Editor’s Note: This article stands on its own, but the themes connect closely to the principles outlined in the Experience Center Operating Model, where I detail how enterprise operations must be intentionally designed for durability, governance, and scale.

The Rigged Pilot

You Cannot Scale on Temporary Scaffolding

Years ago, I was leading a transformation program that I believed would fundamentally improve how we operated.

The strategy was aligned, the economics were modeled, the early metrics were strong.

We were redesigning a core operational workflow, introducing new technology, tightening performance standards, and reshaping how leaders coached to outcomes. It felt disciplined. It felt intentional. It felt like the kind of modernization enterprise operations requires to remain competitive.

The pilot team was outperforming expectations.

Cycle times were improving. Quality indicators were climbing. Employee engagement was holding steady despite the change.

Executive visibility increased. There was positive momentum in leadership reviews. The narrative was forming: this works.

And I will be candid, I was proud of it.

After more than two decades in operations leadership, you do not celebrate early. You learn to be skeptical of quick wins. But this felt different. It looked like operational rigor meeting strategic direction. It looked like a blueprint for scale.

Then a colleague pulled me aside after a leadership review.

He did not criticize the initiative. He did not question the objective.

He simply said, calmly:

This is a rigged pilot.

There is a specific kind of discomfort that hits when someone names what you have not yet admitted to yourself.

It was not anger. It was not embarrassment.

It was recognition.

Because when I replayed the last three months in my mind, I saw it clearly.
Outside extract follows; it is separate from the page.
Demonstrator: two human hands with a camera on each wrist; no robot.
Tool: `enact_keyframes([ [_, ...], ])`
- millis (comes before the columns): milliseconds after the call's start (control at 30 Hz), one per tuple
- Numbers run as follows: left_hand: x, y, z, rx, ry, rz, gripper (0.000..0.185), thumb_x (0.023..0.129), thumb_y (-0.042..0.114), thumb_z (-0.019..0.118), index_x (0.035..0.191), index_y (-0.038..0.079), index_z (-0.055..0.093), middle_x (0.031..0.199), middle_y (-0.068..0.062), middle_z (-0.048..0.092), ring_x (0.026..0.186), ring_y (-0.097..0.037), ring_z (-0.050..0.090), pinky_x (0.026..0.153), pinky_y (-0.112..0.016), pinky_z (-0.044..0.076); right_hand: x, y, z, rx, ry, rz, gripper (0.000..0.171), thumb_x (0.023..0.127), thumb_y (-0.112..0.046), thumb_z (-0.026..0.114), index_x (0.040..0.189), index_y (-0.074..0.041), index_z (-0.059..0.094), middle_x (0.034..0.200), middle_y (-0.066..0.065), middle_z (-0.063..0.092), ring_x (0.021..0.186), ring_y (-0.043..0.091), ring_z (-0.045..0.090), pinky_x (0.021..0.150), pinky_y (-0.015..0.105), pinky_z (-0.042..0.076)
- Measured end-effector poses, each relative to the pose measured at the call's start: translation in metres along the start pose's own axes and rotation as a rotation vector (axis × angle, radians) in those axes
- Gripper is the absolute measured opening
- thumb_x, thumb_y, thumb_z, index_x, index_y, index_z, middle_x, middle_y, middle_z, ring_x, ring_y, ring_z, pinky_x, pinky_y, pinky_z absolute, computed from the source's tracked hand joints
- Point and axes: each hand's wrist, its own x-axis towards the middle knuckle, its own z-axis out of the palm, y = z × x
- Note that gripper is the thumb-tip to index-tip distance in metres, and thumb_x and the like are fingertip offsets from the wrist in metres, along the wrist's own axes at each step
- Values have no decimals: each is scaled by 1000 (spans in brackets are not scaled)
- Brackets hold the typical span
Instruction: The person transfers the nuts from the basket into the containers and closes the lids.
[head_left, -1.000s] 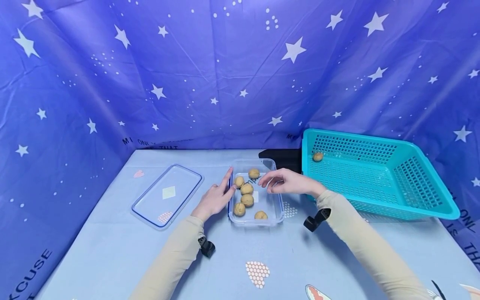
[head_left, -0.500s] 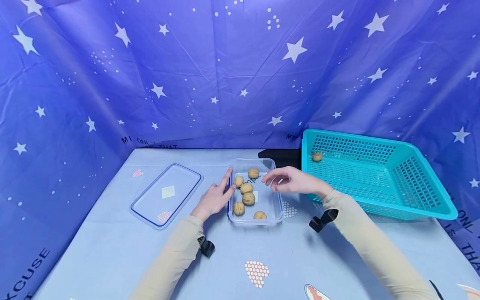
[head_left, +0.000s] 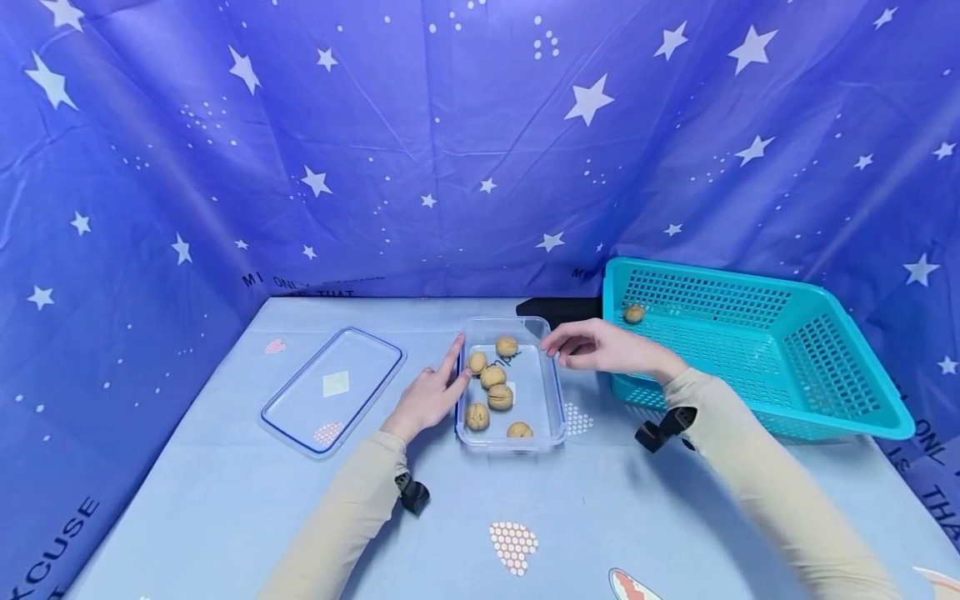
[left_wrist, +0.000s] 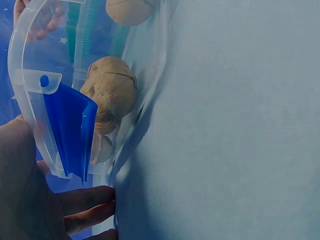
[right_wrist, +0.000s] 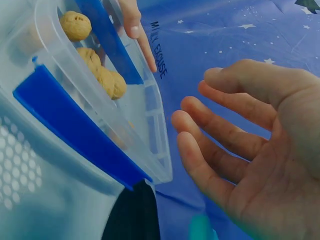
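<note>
A clear plastic food container (head_left: 536,417) with blue side latches stands without its lid on the table; several walnuts (head_left: 500,397) lie loose inside. My left hand (head_left: 429,398) holds its left wall, thumb over the rim and index finger stretched along the outside. In the left wrist view, other fingers (left_wrist: 87,197) rest low beside the blue latch (left_wrist: 72,132). Above the right rim is my right hand (head_left: 600,346), its fingers loosely bent, with nothing in it. The right wrist view shows that palm and the right hand's fingers (right_wrist: 220,137) apart from the container.
A turquoise basket (head_left: 750,350) stands at the right with one walnut (head_left: 634,313) in its far left corner. Left of the container lies the blue-rimmed lid (head_left: 335,392). Behind hangs a blue star-printed curtain (head_left: 450,150). A black strip (head_left: 562,310) lies at the table's back.
My right hand has drawn back to the right and slightly up, from over the container's middle to its right rim. A walnut has shifted slightly right. My left hand stays put.
</note>
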Motion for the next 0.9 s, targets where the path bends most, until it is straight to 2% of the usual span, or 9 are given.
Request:
enact_keyframes([
  [167,0,0,1,-6,-3,-4,63,101,52,34,155,39,6,138,-27,47,121,-46,47,90,-63,43,-8,0,-14,-37,37,-2,30,94,-2,60,124,0,59,115,15,62,98,28,62,84,34,53],
  [333,0,1,2,-3,-4,-10,63,101,52,34,155,39,5,138,-28,47,120,-45,48,89,-62,43,-18,-4,-28,-101,101,-3,27,94,-6,62,122,-4,62,111,8,65,99,24,62,83,32,53],
  [567,-1,2,1,-5,-1,-5,63,101,50,35,155,38,6,137,-27,48,120,-45,48,88,-61,44,-30,-15,-53,-151,140,76,29,96,-12,60,125,-6,60,115,9,62,102,27,61,85,33,52],
  [733,-1,2,0,-6,2,-2,63,101,49,36,156,36,7,137,-27,48,120,-44,49,89,-61,44,-36,-20,-67,-155,166,108,30,97,-12,59,127,-6,59,119,13,60,101,32,60,79,34,53],
  [900,-1,2,0,-3,3,-3,63,101,49,35,155,38,6,138,-27,48,120,-44,48,89,-61,44,-40,-22,-75,-158,191,150,31,98,-15,58,128,-7,59,123,16,58,100,26,59,77,36,52],
])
We had assigned our strongest leaders. We had our most adaptable team members in the cohort. We were reviewing performance daily. Exceptions were being handled manually behind the scenes. Other priorities had been quietly deprioritized to protect results.

It was pristine.

It was protected.

It was not reality.

That was the moment I understood something I now repeat often: you cannot scale on temporary scaffolding. A pilot protected by intensity, oversight, and exception handling may stand briefly, but it will not carry enterprise weight.

And what unsettled me most was this: I had not intentionally rigged it.

But I had optimized for success under observation, not survival under normal operating conditions.

That moment changed how I think about transformation.

Because what he exposed was not a flawed idea. It was a fragile operating system.